Getting In2Science by Victoria T

By Rebecca Mckelvey 2017

Victoria and her placement with Prof. Dickenson at UCL
This year, we ran a blog competition, supported and judged by New Scientist. The winner was Victoria (Harris Sixth Form, South Norwood, Croydon), who worked with Professor Anthony Dickenson from the UCL department Neuroscience, Physiology and Pharmacology. He works on pain investigating how sensory messages get from the body to the brain, how drugs alter these processes to relieve pain and how pain is a sensory and emotional event. The techniques Victoria explored during her placement included neuronal activity measures, pharmacological studies, and anatomical approaches.

Supported and judged by New Scientist

Sensation and pain are the body’s ways of communicating and in most cases telling us when something is wrong. So, if a venomous insect was to bite you and you didn’t feel anything, chances are, they would have more time to inject a larger amount of their toxins and therefore you would be harmed much more than if you were able to move away or sweep it away as a result of feeling pain. (feeling no pain doesn’t sound like such a good thing now does it?)

I never really gave pain as a subject too much thought and always believed it was just something we would all have to deal with at some point in our lives. However, having had the amazing opportunity to not only shadow highly experienced researchers and watch them carry out techniques such as immuno-histology and electrophysiology (which I would probably never have learnt about at school alone), visiting King’s College and meeting so many inspirational researchers carrying out fascinating research using so many different methods like 3D imaging, also having all of my questions (including the slightly silly ones) answered, creating and presenting small projects that we had to research and find information for and having talks and discussions about topics that would normally be aimed at graduates or doctors, I have gained a real understanding of what a career in research may entail.

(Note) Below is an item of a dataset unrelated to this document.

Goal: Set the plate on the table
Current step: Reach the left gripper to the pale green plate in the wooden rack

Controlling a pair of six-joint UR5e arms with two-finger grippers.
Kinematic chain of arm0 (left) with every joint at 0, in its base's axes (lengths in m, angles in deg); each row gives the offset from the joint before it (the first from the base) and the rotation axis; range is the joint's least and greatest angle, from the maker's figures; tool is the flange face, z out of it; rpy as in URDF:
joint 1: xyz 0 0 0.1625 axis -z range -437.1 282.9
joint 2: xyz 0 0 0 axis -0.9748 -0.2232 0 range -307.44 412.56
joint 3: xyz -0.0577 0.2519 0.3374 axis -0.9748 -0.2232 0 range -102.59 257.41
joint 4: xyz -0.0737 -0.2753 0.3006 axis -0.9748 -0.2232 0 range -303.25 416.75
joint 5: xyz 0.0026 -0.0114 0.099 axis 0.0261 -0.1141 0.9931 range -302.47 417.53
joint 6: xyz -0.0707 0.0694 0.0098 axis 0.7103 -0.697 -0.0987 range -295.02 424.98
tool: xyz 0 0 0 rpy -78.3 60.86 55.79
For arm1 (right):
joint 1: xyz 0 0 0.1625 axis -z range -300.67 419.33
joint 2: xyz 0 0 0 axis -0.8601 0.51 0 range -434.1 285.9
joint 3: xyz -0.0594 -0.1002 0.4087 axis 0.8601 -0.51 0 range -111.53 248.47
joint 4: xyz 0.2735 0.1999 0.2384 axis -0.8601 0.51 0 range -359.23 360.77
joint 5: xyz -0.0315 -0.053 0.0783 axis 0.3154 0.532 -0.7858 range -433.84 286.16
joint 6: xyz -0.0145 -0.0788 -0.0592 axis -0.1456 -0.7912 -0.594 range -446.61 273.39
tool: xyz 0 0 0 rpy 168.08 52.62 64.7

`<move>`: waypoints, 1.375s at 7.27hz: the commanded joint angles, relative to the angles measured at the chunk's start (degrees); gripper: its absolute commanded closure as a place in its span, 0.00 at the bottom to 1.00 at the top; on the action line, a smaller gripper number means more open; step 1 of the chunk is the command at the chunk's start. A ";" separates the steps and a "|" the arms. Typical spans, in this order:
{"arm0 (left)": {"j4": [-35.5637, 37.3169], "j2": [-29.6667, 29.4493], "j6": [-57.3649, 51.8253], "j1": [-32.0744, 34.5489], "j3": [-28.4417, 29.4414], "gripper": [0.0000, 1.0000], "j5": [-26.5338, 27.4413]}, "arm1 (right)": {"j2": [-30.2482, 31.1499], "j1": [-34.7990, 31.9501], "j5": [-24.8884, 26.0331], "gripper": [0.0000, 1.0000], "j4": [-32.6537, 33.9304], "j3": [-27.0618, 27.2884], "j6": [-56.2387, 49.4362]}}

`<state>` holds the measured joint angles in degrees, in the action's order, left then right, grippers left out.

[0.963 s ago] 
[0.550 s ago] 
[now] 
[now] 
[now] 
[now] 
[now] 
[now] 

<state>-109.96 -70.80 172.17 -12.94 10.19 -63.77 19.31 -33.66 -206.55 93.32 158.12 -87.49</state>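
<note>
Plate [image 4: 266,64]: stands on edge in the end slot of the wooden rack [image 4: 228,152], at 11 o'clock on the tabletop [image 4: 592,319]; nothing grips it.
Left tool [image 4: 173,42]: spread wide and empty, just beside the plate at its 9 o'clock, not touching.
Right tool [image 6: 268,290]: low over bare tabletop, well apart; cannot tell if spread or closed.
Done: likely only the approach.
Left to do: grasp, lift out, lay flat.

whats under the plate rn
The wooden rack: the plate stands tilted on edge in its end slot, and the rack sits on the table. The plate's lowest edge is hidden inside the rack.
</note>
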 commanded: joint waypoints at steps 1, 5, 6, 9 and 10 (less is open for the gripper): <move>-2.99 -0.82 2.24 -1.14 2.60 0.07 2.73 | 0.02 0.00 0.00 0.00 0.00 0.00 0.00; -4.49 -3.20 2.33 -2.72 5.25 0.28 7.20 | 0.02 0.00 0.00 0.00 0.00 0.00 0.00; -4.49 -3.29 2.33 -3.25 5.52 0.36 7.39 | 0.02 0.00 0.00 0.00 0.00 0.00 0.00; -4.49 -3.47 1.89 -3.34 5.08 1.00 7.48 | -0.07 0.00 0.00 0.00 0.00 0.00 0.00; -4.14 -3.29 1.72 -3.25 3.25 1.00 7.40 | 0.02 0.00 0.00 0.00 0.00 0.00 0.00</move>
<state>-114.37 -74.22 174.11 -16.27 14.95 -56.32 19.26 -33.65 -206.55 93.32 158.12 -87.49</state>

From this, I have accepted that a career in scientific research may not always be the most exciting, and you may have to go through numerous days where all you do is run PCR gels, and dip slides in stains/solutions or section frozen blocks of spinal cord, and sometimes, after all that still you may have to accept that your question was not answered or you didn’t quite get the result you wanted, however I honestly feel all the hard work pays off in the end because that one moment when you discover something new, the moment you realize the drug you created works, that EUREKA moment when you finally understand something that you started out having no idea about is worth 100 failures in my eyes.
Over the last 2 weeks I have learned that’s what science is, that’s what research is all about. I have learnt that it is okay to make mistakes as long as you learn from them and strive to be better. I have learnt to have confidence and believe in myself, to not give up on my dreams and have high aspirations.

In2science has been more than just a work experience placement for me as it has made me learn so much more about myself as a person and that is all thanks to Tony and everyone else in his incredible lab at UCL- NPP who allowed us to watch them work (Thank you Carlota, Leonor, Ryan and also Mat who took us to King’s so we could learn about some different types of research and techniques). I really can’t say thank you enough.